Most companies expected to stay the course

Despite the political heat, market participants broadly expect the rule change to have limited practical uptake among large-cap issuers.

"Any established company that makes this shift will pop up on the screens of active investment managers and be a candidate for being downsized or removed from portfolios, or have valuations reconsidered," Sam Rines, macro strategist at WisdomTree Asset Management, told Reuters. "We want, we need, more information, not less."

Mike Reynolds, vice president of investment strategy at Glenmede, echoed that view plainly: "Our expectation is that the vast majority of companies will continue to report quarterly."

Jack Ablin, chief investment strategist at Cresset Wealth, acknowledged the administrative burden firsthand, recalling the work involved in producing quarterly "dog and pony shows" while employed at a publicly traded firm. But he noted that the investor perspective shifts the calculus considerably: "As a portfolio manager, I know that more information is always better."

The argument for lighter-touch reporting may stick more among smaller issuers. In a white paper, Nasdaq argued that quarterly reporting is disproportionately burdensome for small and mid-cap companies, and some market participants suggest that firms contemplating an initial public offering – particularly in sectors like biotech, where multi-year research cycles can make quarterly metrics misleading – could find the semiannual route appealing.

The historical stakes

The WallStreetBets letter argued that the SEC's architecture of mandatory periodic disclosure was built specifically in response to the information failures that preceded the 1929 crash and led to the Securities Exchange Act of 1934, and that reducing its frequency represents a meaningful partial reversal of that architecture.
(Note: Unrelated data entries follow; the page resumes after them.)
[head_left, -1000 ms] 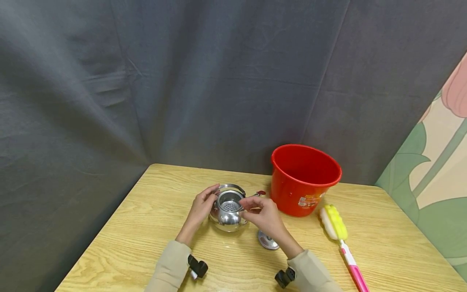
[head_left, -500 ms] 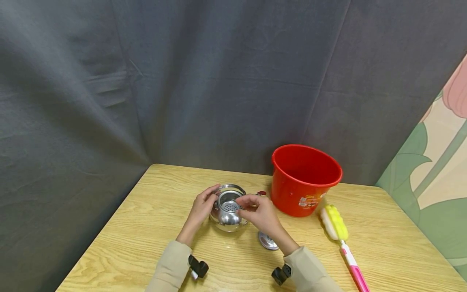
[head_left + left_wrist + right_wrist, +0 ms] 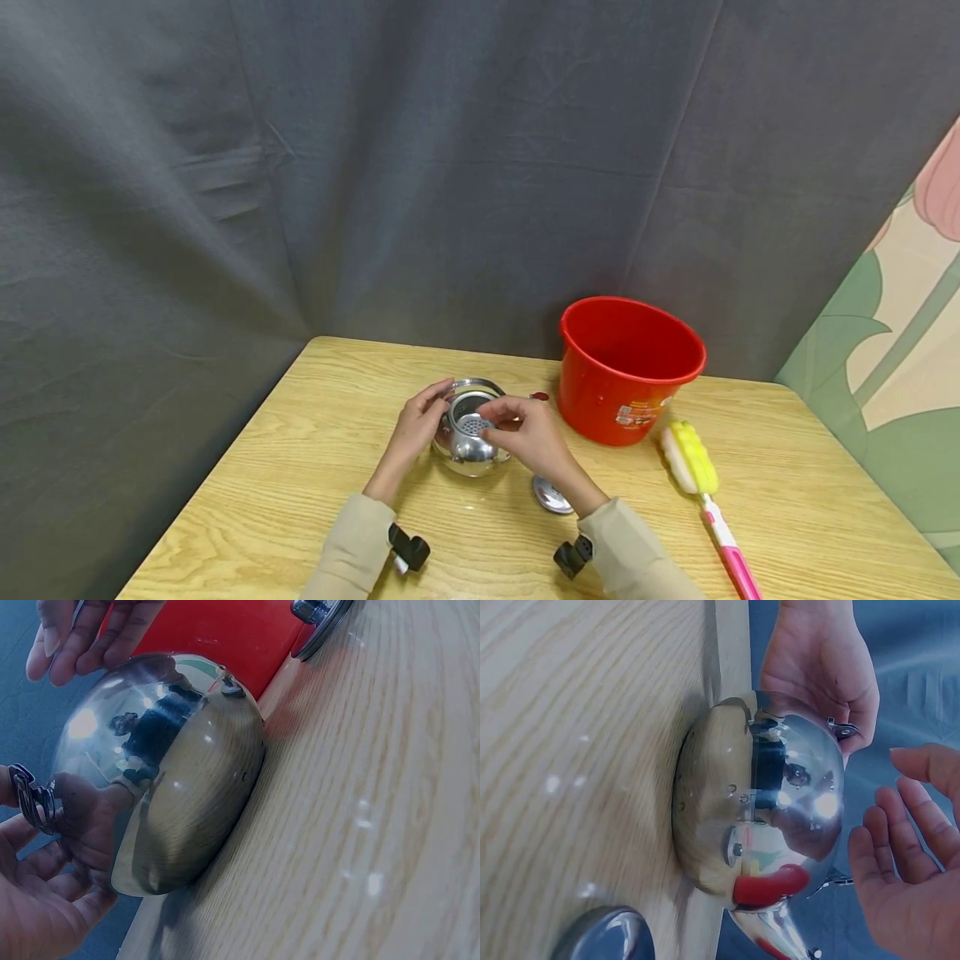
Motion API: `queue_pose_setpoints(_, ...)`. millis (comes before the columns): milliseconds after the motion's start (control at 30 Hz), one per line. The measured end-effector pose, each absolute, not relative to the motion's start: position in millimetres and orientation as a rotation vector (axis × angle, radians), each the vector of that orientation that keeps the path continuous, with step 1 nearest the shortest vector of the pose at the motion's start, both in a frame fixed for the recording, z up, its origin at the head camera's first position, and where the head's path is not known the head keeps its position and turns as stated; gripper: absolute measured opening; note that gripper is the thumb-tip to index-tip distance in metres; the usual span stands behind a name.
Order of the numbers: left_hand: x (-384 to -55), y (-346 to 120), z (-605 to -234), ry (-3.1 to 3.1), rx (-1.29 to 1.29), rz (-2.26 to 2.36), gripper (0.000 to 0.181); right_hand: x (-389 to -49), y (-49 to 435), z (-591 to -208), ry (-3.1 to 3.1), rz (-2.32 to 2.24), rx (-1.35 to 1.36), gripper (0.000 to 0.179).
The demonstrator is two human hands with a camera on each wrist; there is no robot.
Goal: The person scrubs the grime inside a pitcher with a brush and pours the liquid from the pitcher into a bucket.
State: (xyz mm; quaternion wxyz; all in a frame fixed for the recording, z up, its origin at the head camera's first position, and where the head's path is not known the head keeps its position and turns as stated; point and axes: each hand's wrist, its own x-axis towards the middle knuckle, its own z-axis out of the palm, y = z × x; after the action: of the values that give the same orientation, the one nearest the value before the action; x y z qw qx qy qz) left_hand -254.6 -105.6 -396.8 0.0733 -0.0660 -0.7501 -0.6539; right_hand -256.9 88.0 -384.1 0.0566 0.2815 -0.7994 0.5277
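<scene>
Head view: fingers of the left hand (image 3: 416,427) grasp the side of a round silver metal kettle (image 3: 471,455) on the wood-grain desk (image 3: 300,492); those of the right hand (image 3: 529,433), loosely curved and empty, hover above its perforated metal strainer (image 3: 472,425). Nearby lies a round silver lid (image 3: 552,497); farther right, a red plastic bucket (image 3: 596,396) and a pink-handled sponge brush (image 3: 697,471)

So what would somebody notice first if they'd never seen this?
Probably the round red plastic bucket at the back of the wooden table. Next, the shiny round metal teapot the left hand holds. Then the yellow-and-white sponge brush with pink handle, lying at right.
</scene>
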Motion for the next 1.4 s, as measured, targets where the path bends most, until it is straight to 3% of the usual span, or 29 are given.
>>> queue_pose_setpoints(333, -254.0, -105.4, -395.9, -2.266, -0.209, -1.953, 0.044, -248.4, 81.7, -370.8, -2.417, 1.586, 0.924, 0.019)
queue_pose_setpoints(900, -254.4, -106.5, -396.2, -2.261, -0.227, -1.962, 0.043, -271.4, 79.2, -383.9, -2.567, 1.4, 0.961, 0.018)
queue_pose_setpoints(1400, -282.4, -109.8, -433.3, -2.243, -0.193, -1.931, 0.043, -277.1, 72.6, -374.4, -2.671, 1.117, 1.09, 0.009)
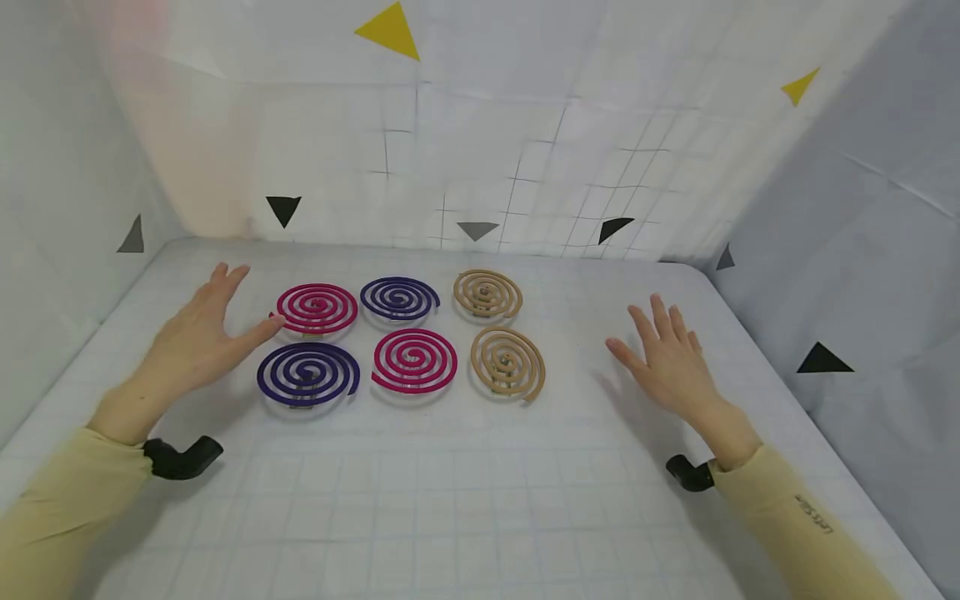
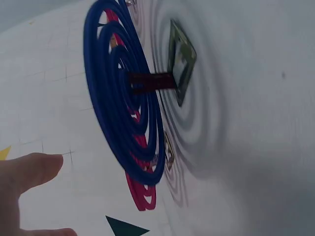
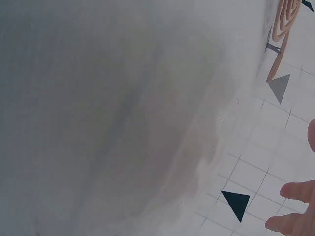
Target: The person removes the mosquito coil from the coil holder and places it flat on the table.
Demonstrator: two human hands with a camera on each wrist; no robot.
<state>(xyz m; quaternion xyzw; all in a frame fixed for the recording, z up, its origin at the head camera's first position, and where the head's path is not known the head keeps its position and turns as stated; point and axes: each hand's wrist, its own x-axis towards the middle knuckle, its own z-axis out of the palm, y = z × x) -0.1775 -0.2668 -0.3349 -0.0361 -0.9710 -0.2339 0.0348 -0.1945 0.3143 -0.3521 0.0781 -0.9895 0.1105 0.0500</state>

"Cutting the frequency of mandatory disclosure in half is not a technical adjustment to a reporting form. It is a partial unwinding of one of the foundational compromises of the 1934 Act," the letter states.

For his part, SEC Chair Paul Atkins has indicated the agency wants the "market to dictate the optimal reporting frequency based on factors such as the company's industry, size, and investor expectations."

The White House, which first floated the idea during President Trump's first term in 2018, has characterized it as part of a broader effort to encourage longer-term corporate thinking.

The public comment period runs through early July. More than 120 comments had been submitted within the first week, the majority in opposition, from a range of filers including retail investors, certified financial planners, hedge fund managers and at least one former SEC attorney.

Notably, large institutional investment firms had not yet formally weighed in as of last week – a group whose eventual comments could significantly shape the commission's final direction.